[WB-7468] [WB-7692] Settings refactor by dmitryduev · Pull Request #3083 · wandb/wandb

dmitryduev · 2021-12-24T07:10:23Z

Fixes WB-7468
Fixes WB-7692
...and a ton of other stuff

I apologize for the size of this PR and the length of the description below :)

Description

Context: currently, settings are handled in a very complex manner, making it somewhat challenging to add new features and to maintain the existing ones.

The main purpose of this PR (which is likely only the first one in a series of PRs) is to refactor the wandb.sdk.wandb_settings.Settings class to provide:

Consistency, tight control, and encapsulation: implement general interfaces for settings.
- Enable preprocessing, validation, and runtime hooks (e.g. a setting can depend on another setting) for individual settings.
- Implement and enforce source priority logic in a consistent matter. Brake settings into policies and non-policy ones.
Compactness

Having addressed the above, I focused on making sure that nothing is broken across the client.
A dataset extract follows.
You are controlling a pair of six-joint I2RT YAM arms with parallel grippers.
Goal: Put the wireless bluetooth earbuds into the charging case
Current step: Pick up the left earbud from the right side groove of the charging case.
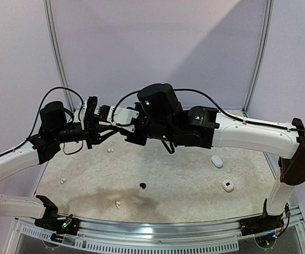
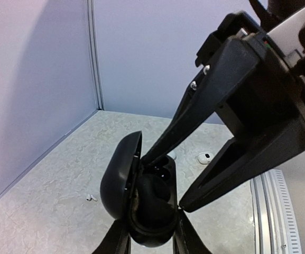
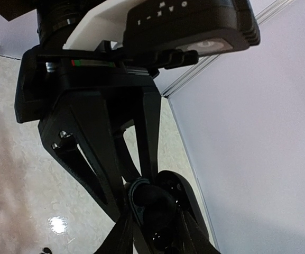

It's been a lot of fun working on this, and I expect even more fun from the review process :)

Implementation details

This PR adds the Property class that is utilized by the Settings.

Property: a class to represent attributes (individual settings) of the Settings object.

Encapsulates the logic of how to preprocess and validate values of settings throughout the lifetime of a class instance.
Allows for runtime modification of settings with hooks, e.g. in the case when a setting depends on another setting.
The update() method is used to update the value of a setting. Enforces source priority logic when updating values.
The is_policy attribute determines the source priority when updating the property value. E.g. if is_policy is True, the smallest Source value takes precedence.
Ability to freeze/unfreeze.

Here's a basic example (for more examples, see tests/wandb_settings_test.py)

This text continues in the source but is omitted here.